Beyoğlu’nu zirveye taşıyan kuşaklar, bugün 40’lı 50’li yaşlarını sürüyorlar. Ve artık hiçbiri oraya ayak basmak istemiyor. Hayır, bu halini görmeyi içleri kaldırmadığı için değil, daha ziyade Beyoğlu’nda onlara hitap edecek bir yer kalmadığı için. 90’ların başında İstiklal Caddesi Tünel’den sonra tenhalaşan bir yerdi. Eğlence ve kültür sanat burada kendini göstermeye başladıkça canlandı. Sinemaların, festivallerin ve mekanların müdavimleri olanlar, arkalarından milyonlarca kişiyi çekerek Beyoğlu’nu yeniden hayata döndürdü. İstiklal Caddesi’nde günde 2 milyon kişinin yürüdüğü o günler, Türkiye emlak piyasasının en pahalı yeri olduğu yazılıp dururdu. Nitekim, her şey çok hızlı el değiştirdi. Kültür Sanat, caddenin başından önce Galatasaray - Tünel istikametine, sonra Tophane ve Karaköy’e doğru sürüldü. O zaman bu uygulamanın uluslararası kentleşme literatürünün yeni belası ‘mutenalaştırma’ya (gentrification) bile uymadığını, Beyoğlu’nun tüm kimliğini yitirmek üzere olduğunu söyleyenlere kimse kulak asmadı. Şimdi onlar haklı çıktı. Ama bunun bir önemi kalmadı. Sonuçta Beyoğlu’nun o günkü sakinleri, bağıra bağıra itiraz ettikleri halde kimse onlara kulak asmadı ve yaşam alanları ellerinden alındı. Üstelik bu sürecin pek kazananı da olmadı. Şimdi İstiklal Caddesi, boş dükkanların önünde tek tip bir kitlenin aşağı yukarı yürüdüğü tatsız tuzsuz bir yer.

Tabii Beyoğlu meselesi, tüm kentleşme mevzuları gibi çok boyutlu. İstiklal Caddesi’nin en ışıltılı zamanlarında bile hemen arkasındaki sokaklarda farklı bir hayat sürüyordu.
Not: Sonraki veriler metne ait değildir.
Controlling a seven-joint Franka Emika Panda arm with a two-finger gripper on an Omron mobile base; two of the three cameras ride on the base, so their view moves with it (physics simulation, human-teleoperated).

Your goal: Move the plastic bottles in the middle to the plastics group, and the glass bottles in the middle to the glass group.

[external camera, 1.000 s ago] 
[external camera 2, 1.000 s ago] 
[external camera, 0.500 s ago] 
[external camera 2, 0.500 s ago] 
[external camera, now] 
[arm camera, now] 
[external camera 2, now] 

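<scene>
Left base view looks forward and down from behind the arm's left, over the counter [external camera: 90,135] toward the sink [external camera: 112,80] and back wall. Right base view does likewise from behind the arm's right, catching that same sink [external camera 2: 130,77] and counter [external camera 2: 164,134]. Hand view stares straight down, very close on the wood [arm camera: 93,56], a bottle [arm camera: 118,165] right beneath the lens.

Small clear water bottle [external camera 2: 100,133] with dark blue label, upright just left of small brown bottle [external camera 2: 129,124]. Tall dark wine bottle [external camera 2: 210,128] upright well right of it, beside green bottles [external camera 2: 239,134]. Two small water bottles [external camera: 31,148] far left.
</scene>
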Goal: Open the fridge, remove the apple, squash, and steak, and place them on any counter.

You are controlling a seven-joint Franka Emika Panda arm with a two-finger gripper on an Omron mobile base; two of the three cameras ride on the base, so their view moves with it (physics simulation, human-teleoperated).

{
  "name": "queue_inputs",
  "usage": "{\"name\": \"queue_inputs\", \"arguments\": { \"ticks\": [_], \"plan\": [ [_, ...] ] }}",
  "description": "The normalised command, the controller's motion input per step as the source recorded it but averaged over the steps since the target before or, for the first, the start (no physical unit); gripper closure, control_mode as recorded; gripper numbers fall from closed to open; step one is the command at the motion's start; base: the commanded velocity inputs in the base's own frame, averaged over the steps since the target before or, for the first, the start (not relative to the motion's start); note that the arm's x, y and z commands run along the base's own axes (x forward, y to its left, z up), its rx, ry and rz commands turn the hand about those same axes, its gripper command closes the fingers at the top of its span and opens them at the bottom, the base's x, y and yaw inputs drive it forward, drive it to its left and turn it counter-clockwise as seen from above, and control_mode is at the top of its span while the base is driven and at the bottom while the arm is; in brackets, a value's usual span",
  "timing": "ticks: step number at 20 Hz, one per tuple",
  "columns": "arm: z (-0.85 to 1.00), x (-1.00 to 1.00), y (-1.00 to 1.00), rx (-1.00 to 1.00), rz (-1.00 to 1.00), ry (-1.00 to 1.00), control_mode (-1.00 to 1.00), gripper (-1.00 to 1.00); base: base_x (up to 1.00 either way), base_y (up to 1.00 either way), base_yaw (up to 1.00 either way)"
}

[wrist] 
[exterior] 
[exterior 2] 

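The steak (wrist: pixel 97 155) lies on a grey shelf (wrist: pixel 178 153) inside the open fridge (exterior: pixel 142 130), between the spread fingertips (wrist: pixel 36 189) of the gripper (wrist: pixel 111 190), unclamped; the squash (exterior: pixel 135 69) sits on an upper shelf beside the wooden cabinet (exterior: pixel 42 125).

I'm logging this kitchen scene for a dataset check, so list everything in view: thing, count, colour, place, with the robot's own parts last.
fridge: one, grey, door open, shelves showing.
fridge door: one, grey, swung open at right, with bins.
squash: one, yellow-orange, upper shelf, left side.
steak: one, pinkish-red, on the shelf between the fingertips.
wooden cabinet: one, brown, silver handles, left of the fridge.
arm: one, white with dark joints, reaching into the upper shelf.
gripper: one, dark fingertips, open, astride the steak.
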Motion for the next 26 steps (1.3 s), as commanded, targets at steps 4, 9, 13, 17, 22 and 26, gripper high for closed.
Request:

Beyoğlu’nun ara sokakları hiçbir zaman bazılarının arzu ettiği kadar ‘temiz pak’ olmadı. Çünkü Beyoğlu’nun yapı stoğu eskiydi. Hepsi tescilli o tarihi ama bakımsız yapılarda ancak yoksullar, eğlence hayatının çalışanları ve müdavimleri oturabiliyordu. Bir de Beyoğlu’nun loş, rutubetli, kirli paslı sokaklarına sinmiş her nevi bohemliğin ve kural tanımazlığın iyi aileler için tedirgin edici ruhu, kolay kolay yıkanıp akıtılacak gibi görünmüyordu. İstiklal Caddesi, kendini Hyde Park sanmaya başlamıştı. Her gün bir gösteri, bir yürüyüş, bildiri dağıtan, okuyan birileri oluyordu. İşte bu aşamada 90’lardan bu yana Beyoğlu’nu yöneten siyasi hareket, merkezi idareyle de koordineli bir şekilde yepyeni bir Beyoğlu için harekete geçti. Hürriyet’te İlber Ortaylı’nın kendi üslubunca “İnsanlar gelişiyor, şehir gelişmiyor. Şehrin karar mekanizması doğru grupların elinde olmazsa böyle olur...” dediği şey yaşandı.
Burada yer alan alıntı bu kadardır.